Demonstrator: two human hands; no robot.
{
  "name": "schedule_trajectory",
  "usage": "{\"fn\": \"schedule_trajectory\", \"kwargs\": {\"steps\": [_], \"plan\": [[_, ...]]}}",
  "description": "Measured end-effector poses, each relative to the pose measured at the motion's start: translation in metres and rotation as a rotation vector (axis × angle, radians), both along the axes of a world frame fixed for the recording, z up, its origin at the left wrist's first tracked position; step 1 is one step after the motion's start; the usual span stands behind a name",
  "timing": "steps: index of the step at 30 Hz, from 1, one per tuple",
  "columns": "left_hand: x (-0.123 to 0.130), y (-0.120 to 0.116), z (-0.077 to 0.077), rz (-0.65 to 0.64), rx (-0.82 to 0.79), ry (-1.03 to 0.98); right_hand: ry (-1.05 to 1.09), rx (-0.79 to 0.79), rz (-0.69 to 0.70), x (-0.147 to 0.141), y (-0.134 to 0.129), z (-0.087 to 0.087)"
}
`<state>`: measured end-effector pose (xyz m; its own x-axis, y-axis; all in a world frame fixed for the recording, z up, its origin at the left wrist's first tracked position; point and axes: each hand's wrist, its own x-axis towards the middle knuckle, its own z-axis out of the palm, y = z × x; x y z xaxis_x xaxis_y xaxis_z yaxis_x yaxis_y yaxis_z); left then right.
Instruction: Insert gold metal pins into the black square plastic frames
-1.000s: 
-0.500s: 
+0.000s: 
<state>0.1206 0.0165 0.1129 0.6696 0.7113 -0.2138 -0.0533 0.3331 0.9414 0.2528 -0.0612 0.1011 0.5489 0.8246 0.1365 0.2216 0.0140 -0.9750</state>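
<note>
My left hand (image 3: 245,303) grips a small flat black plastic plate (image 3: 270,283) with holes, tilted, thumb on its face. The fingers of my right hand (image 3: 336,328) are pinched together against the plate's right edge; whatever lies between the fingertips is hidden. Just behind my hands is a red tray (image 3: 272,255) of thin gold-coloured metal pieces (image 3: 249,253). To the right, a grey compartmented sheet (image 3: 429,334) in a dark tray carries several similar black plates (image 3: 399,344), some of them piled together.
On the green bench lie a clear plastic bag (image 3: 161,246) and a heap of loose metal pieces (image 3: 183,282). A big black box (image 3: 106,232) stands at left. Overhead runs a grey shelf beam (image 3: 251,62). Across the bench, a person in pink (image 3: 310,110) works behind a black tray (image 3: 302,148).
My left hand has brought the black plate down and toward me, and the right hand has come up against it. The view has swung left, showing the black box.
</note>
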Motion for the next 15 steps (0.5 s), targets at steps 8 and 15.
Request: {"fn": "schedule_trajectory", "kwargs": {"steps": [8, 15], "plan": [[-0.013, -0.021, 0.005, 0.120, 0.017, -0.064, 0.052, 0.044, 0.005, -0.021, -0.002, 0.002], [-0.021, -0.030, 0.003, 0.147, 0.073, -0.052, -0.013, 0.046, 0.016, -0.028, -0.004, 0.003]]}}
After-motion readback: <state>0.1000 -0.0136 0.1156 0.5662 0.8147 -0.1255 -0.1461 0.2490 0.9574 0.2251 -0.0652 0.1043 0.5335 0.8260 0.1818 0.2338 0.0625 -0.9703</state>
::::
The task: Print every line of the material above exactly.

Written response:
Demonstrator: two human hands; no robot.
{
  "name": "schedule_trajectory",
  "usage": "{\"fn\": \"schedule_trajectory\", \"kwargs\": {\"steps\": [_], \"plan\": [[_, ...]]}}",
  "description": "Measured end-effector poses, each relative to the pose measured at the motion's start: translation in metres and rotation as a rotation vector (axis × angle, radians), both along the axes of a world frame fixed for the recording, z up, its origin at the left wrist's first tracked position; step 1 is one step after the motion's start; the usual span stands behind a name",
  "timing": "steps: index of the step at 30 Hz, from 1, one per tuple",
  "columns": "left_hand: x (-0.123 to 0.130), y (-0.120 to 0.116), z (-0.077 to 0.077), rz (-0.65 to 0.64), rx (-0.82 to 0.79), ry (-1.03 to 0.98); right_hand: ry (-1.05 to 1.09), rx (-0.79 to 0.79), rz (-0.69 to 0.70), x (-0.147 to 0.141), y (-0.134 to 0.129), z (-0.087 to 0.087)"
}
`<state>`: measured end-effector pose (xyz m; its own x-axis, y-axis; all in a world frame fixed for the recording, z up, its origin at the left wrist's first tracked position; point and axes: each hand's wrist, its own x-axis towards the middle knuckle, its own z-axis out of the palm, y = z × x; x y z xaxis_x xaxis_y xaxis_z yaxis_x yaxis_y yaxis_z); left then right.
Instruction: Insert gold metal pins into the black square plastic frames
-1.000s: 
-0.500s: 
+0.000s: 
<state>0.1206 0.0165 0.1129 0.6696 0.7113 -0.2138 -0.0533 0.3331 0.9414 0.2528 -0.0612 0.1011 0.5489 0.8246 0.1365 0.2216 0.0140 -0.9750</state>
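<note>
My left hand (image 3: 245,303) grips a small flat black plastic plate (image 3: 270,283) with holes, tilted, thumb on its face. The fingers of my right hand (image 3: 336,328) are pinched together against the plate's right edge; whatever lies between the fingertips is hidden. Just behind my hands is a red tray (image 3: 272,255) of thin gold-coloured metal pieces (image 3: 249,253). To the right, a grey compartmented sheet (image 3: 429,334) in a dark tray carries several similar black plates (image 3: 399,344), some of them piled together.
On the green bench lie a clear plastic bag (image 3: 161,246) and a heap of loose metal pieces (image 3: 183,282). A big black box (image 3: 106,232) stands at left. Overhead runs a grey shelf beam (image 3: 251,62). Across the bench, a person in pink (image 3: 310,110) works behind a black tray (image 3: 302,148).
My left hand has brought the black plate down and toward me, and the right hand has come up against it. The view has swung left, showing the black box.
</note>
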Motion for the next 15 steps (0.5 s), targets at steps 8 and 15.
Request: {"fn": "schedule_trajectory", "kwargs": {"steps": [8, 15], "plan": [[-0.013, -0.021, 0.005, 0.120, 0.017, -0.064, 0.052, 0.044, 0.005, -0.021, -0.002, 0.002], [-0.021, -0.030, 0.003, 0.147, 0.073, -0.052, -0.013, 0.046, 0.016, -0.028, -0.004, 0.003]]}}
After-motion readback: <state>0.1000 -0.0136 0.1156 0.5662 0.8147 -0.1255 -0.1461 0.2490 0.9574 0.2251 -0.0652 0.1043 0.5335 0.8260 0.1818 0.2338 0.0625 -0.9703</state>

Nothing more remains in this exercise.